Repeat the data exactly. Pictures are not part of the copy.
-- Opening Marker --
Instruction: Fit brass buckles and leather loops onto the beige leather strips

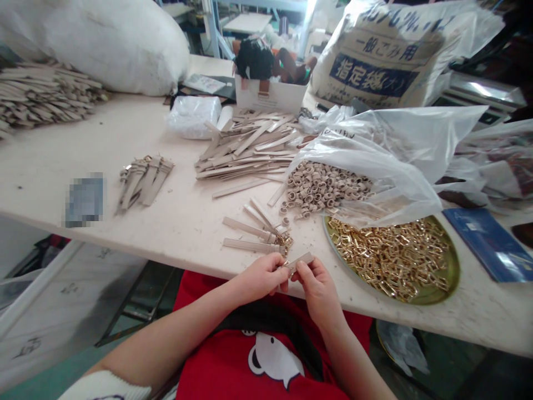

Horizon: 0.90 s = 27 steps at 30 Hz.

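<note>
Near the table's front edge, my left hand is closed on one end of a beige strap with a bit of gold metal by the fingers. My right hand pinches the same strap between thumb and fingers, close beside the left. Just beyond my hands lie several straps with gold buckles, fanned out. A pile of small beige loops spills from a clear plastic bag. Gold buckles fill a round green tray at the right.
Loose straps are heaped mid-table, with a buckled bundle to their left. More straps lie far left by a white sack. A white box, a printed bag and a blue packet also stand or lie around.
</note>
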### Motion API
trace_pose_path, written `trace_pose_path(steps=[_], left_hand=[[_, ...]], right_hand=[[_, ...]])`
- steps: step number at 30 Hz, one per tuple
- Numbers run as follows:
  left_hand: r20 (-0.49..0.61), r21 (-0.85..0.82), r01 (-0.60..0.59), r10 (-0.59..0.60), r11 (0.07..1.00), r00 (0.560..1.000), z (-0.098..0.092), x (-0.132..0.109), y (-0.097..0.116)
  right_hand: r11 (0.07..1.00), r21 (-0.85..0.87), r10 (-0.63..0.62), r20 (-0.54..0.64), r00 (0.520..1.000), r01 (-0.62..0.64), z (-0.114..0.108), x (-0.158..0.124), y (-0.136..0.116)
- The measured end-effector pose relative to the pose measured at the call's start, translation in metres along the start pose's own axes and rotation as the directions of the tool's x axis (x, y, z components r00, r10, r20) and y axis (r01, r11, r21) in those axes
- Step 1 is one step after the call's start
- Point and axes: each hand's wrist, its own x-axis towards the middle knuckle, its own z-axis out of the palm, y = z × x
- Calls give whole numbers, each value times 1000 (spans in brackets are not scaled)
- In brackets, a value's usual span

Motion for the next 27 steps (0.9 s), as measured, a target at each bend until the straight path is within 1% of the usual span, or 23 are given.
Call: trace_pose_path(steps=[2, 4, 5, 6, 7, 8, 10, 11, 13, 15, 17, 19, 21, 23, 24, 25, 27], left_hand=[[-27, -7, 2, -3, 1000, 1000, 1, 1, -2], [-62, 19, 11, -10, 1000, 998, 2, 1, -3], [-71, 41, 17, -14, 999, 997, 2, 0, -3], [-73, 62, 22, -17, 998, 997, 2, -1, -2], [-67, 77, 24, -19, 997, 998, 2, -2, -1], [-52, 87, 22, -17, 996, 998, 1, -4, 0], [-16, 104, -3, 5, 995, 1000, -2, -7, 3], [-4, 111, -16, 17, 994, 1000, -4, -7, 5], [3, 107, -25, 25, 994, 1000, -7, -6, 7], [-6, 83, -21, 21, 996, 1000, -10, -3, 9], [-25, 66, -23, 25, 998, 999, -12, 0, 10], [-56, 112, -50, 56, 992, 997, -13, 0, 12], [-100, 203, -103, 126, 974, 987, -14, -3, 16], [-128, 294, -161, 206, 942, 970, -16, -6, 18], [-131, 311, -174, 223, 934, 966, -18, -7, 19], [-127, 302, -174, 221, 937, 967, -19, -7, 18], [-118, 211, -165, 193, 963, 974, -22, -3, 15]], right_hand=[[985, -159, -72, -25, 997, 67, -1, -2, -3], [928, -326, -200, -32, 979, 179, -2, -5, -5], [895, -383, -256, -26, 966, 227, -3, -6, -6], [876, -413, -283, -20, 959, 250, -4, -7, -6], [881, -408, -269, -14, 963, 240, -5, -7, -7], [909, -366, -213, -1, 977, 198, -6, -6, -7], [972, -228, -50, 60, 997, 63, -8, -4, -10], [988, -156, 12, 102, 995, 5, -8, -3, -12], [997, -59, 55, 162, 985, -46, -8, 0, -18], [998, -52, 28, 161, 986, -20, -6, 2, -24], [989, -136, -30, 151, 988, 51, -4, 5, -30], [956, -262, -98, 147, 984, 134, -3, 9, -32], [929, -329, -126, 150, 981, 169, -3, 15, -31], [938, -308, -114, 165, 980, 161, -3, 21, -29], [947, -283, -105, 179, 978, 154, -3, 23, -27], [953, -259, -106, 193, 975, 155, -2, 24, -27], [956, -227, -134, 226, 965, 186, 0, 26, -28]])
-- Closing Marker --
**FINISHED TASK:**
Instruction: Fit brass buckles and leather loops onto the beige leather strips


Horizon: 0.90 s = 27 steps at 30 Hz.

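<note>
Near the table's front edge, my left hand is closed on one end of a beige strap with a bit of gold metal by the fingers. My right hand pinches the same strap between thumb and fingers, close beside the left. Just beyond my hands lie several straps with gold buckles, fanned out. A pile of small beige loops spills from a clear plastic bag. Gold buckles fill a round green tray at the right.
Loose straps are heaped mid-table, with a buckled bundle to their left. More straps lie far left by a white sack. A white box, a printed bag and a blue packet also stand or lie around.
</note>
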### Motion API
trace_pose_path, written `trace_pose_path(steps=[_], left_hand=[[_, ...]], right_hand=[[_, ...]])`
- steps: step number at 30 Hz, one per tuple
- Numbers run as follows:
  left_hand: r20 (-0.49..0.61), r21 (-0.85..0.82), r01 (-0.60..0.59), r10 (-0.59..0.60), r11 (0.07..1.00), r00 (0.560..1.000), z (-0.098..0.092), x (-0.132..0.109), y (-0.097..0.116)
  right_hand: r11 (0.07..1.00), r21 (-0.85..0.87), r10 (-0.63..0.62), r20 (-0.54..0.64), r00 (0.520..1.000), r01 (-0.62..0.64), z (-0.114..0.108), x (-0.158..0.124), y (-0.136..0.116)
- The measured end-effector pose relative to the pose measured at the call's start, translation in metres along the start pose's own axes and rotation as the directions of the tool's x axis (x, y, z components r00, r10, r20) and y axis (r01, r11, r21) in those axes
- Step 1 is one step after the call's start
- Point and axes: each hand's wrist, its own x-axis towards the middle knuckle, its own z-axis out of the palm, y = z × x
- Calls give whole numbers, each value times 1000 (spans in brackets are not scaled)
- In brackets, a value's usual span

Motion for the next 27 steps (0.9 s), as measured, a target at each bend until the straight path is within 1% of the usual span, or 23 are given.
Call: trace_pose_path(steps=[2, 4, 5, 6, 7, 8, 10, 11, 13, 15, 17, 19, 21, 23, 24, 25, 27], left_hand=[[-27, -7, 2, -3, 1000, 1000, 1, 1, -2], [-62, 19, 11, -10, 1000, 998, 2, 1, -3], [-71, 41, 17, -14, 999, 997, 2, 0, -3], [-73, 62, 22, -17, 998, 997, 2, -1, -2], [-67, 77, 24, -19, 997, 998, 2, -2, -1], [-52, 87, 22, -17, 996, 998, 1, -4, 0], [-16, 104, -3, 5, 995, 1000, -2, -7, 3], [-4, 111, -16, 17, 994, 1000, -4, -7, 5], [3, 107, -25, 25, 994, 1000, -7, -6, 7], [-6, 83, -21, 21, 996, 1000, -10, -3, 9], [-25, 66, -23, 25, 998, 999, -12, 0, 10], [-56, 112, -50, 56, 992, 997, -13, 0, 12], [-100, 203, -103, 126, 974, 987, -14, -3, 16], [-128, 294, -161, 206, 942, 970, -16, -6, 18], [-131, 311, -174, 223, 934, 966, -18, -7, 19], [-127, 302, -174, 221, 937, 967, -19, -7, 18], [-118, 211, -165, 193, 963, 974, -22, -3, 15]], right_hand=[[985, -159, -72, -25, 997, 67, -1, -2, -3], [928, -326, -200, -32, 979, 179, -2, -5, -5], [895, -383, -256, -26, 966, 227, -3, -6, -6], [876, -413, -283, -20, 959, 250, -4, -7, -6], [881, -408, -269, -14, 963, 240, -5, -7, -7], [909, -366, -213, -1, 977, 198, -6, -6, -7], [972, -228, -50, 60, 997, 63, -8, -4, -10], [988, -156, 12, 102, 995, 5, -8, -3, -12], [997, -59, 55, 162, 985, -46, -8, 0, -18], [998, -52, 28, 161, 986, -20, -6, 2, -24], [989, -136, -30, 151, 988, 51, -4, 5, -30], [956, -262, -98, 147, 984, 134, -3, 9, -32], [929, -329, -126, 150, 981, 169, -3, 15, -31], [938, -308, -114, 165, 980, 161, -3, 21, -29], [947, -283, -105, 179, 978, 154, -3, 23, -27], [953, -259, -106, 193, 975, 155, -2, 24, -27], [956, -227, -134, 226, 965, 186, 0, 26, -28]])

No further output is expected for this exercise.